La carrera por la estatuilla: ¿Qué está en juego?
Ya no falta mucho. Aunque el anuncio oficial será el próximo jueves 22 de enero, la suerte de la película argentina «Belén», dirigida y protagonizada por Dolores Fonzi, ya está en marcha. ¿Su objetivo? convertirse en una de las cinco finalistas en la categoría de Mejor Película Internacional en los premios Oscar.
Si logra esa hazaña, será la novena película argentina que llega a esa instancia, después de títulos como La historia oficial (que fue la primera en ganar), Relatos salvajes y Argentina, 1985. Pero, ¿qué significa esto en realidad? En pocas palabras, estar entre las favoritas en unos de los premios más importantes del cine mundial.
¿Cómo funciona la carrera hacia los Oscars?
Las estrategias para ganar un Oscar no son casualidad. Hollywood tiene toda una serie de pasos a seguir, y uno de los más importantes es el lobby, que empieza mucho antes de la ceremonia. Desde las semanas previas, las productoras y los equipos de campaña hacen todo lo posible para que los votantes conozcan sus películas, participando en entrevistas, eventos y campañas en redes sociales.
Por ejemplo, en los últimos días, se han visto muchas entrevistas a actores y directores y una oleada de apariciones públicas, tanto en la Costa Oeste como en la Este de Estados Unidos. También han aumentado las publicaciones en redes sociales y medios digitales, reemplazando en parte las viejas campañas en medios impresos con frases como “Para su consideración”.
¿Qué tiene que hacer «Belén» para llegar a la final?
Para que una película argentina pueda entrar en la lista de finalistas en la categoría de mejor película internacional, los miembros de la Academia deben postularla. Ellos mismos eligen cuáles consideran que tienen posibilidades, y para eso deben haber visto las películas en cuestión.
En el caso de «Belén», la película ya fue nominada y ahora enfrenta una competencia dura, con otras producciones de todo el mundo. En total, en el pasado, Argentina logró que películas como La historia oficial y El secreto de sus ojos ganaran el premio, pero el camino no es fácil: deben destacar en un proceso que involucra votos de más de 9.500 miembros de la Academia, distribuidos globalmente.
El impacto de la promoción y la selección
Para estar entre las nominadas, las películas necesitan ser vistas por los votantes. Por eso, las campañas de promoción son tan fuertes y costosas. Se invierte en publicidad, invitaciones a eventos exclusivos y proyecciones privadas para captar la atención de los miembros de la Academia, que en su mayoría trabajan en la industria del cine y en muchos casos, no han tenido tiempo de ver todas las películas en competencia.

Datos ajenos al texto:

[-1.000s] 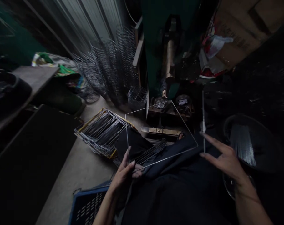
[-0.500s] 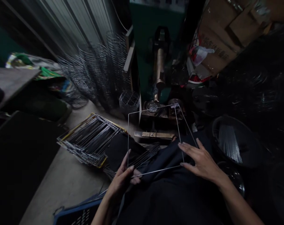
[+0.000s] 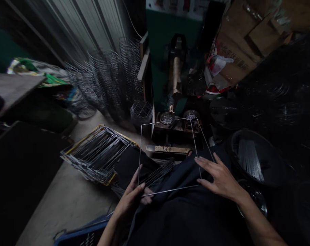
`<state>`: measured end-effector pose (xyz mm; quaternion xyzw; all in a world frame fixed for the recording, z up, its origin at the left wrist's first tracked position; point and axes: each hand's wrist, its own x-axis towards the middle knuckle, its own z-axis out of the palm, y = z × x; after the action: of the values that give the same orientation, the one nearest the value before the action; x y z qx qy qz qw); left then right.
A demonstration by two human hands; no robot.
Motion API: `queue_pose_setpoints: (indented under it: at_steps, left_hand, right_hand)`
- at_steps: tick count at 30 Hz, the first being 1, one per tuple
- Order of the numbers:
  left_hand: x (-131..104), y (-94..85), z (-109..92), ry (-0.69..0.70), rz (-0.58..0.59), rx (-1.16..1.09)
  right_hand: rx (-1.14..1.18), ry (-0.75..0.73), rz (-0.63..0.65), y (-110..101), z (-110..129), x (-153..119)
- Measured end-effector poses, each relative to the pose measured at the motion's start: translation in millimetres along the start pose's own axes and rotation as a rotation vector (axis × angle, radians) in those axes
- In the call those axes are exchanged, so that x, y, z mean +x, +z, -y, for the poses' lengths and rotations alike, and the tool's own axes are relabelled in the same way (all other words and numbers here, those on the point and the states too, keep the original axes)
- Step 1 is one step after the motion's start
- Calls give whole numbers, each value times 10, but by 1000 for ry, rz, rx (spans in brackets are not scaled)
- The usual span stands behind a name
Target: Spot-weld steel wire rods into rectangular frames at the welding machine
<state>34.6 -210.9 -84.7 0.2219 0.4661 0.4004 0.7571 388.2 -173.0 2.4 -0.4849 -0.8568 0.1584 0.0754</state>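
A thin wire frame (image 3: pixel 170 190), bent into a rough rectangle, is held over my lap. My left hand (image 3: pixel 136 194) grips its near left corner between thumb and fingers. At the right side of the frame, my right hand (image 3: pixel 215 174) has its thumb and fingertips on the wire, near the lower right corner. The frame's far edge lies in front of two small round dishes on the machine; the left dish (image 3: pixel 167 118) holds small metal bits. Loose wires (image 3: pixel 158 171) rest on my lap beneath the frame.
A stack of wire frames (image 3: pixel 98 153) sits at the left. Behind stand coiled wire racks (image 3: pixel 106 75) and a green machine (image 3: pixel 160 51) with a copper-coloured arm (image 3: pixel 176 75). Right of me is a black tub (image 3: pixel 267 160) holding straight rods (image 3: pixel 249 159). Cardboard boxes (image 3: pixel 237 51) are beyond.
The view has shifted slightly, so the machine shows a little more at the top. The wire frame and both hands keep nearly the same pose, with the frame's near edge slightly lower.
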Motion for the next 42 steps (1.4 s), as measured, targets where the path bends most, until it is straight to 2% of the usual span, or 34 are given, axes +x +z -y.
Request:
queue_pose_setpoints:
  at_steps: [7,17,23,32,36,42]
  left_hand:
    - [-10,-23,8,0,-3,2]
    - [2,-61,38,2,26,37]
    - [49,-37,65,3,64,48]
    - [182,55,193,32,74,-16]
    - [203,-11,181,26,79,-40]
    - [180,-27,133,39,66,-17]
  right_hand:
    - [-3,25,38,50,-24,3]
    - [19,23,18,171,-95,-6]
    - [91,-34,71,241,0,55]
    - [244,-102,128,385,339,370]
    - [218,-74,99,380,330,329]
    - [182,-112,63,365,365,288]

En ese contexto, títulos como «Hamnet» y «El agente secreto» —que también están en la carrera— buscan destacar con premios previos y una buena estrategia de promoción. La película de Chloé Zhao, por ejemplo, ganó el Globo de Oro y eso la pone en una buena posición para la nominación final.
¿Qué pasa con las películas latinoamericanas?
En la categoría de Mejor Película Internacional, se seleccionan solo cinco candidatas. Cada país puede presentar una opción, y en Argentina, ya han sido nominadas ocho películas en el pasado, logrando que dos de ellas ganaran el premio. Para esta edición, «Belén» tiene que competir contra otras producciones, incluyendo la brasileña El agente secreto, que ha estado ganando premios y que se estrenará en Argentina el 26 de febrero.
El reto es grande, pero no imposible. La expectativa es que, si todo marcha bien, Argentina pueda tener otra oportunidad de estar en los Oscars con una película que refleja su cultura y su talento.
El sueño de una nominación
Que «Belén» llegue a la final sería un gran logro, no solo por el reconocimiento internacional, sino también porque ayuda a mostrar el cine argentino en el mundo. La historia, la dirección y las actuaciones están en juego, y todo dependerá de cómo la película logre captar la atención de los votantes en los próximos meses.
Por ahora, solo queda esperar al anuncio oficial y seguir de cerca la campaña que se ha puesto en marcha para que esta historia argentina tenga su lugar en la gran fiesta del cine mundial. Después de todo, para los que amamos el cine, ver a una película de su país en los Oscars siempre es motivo de orgullo y celebración.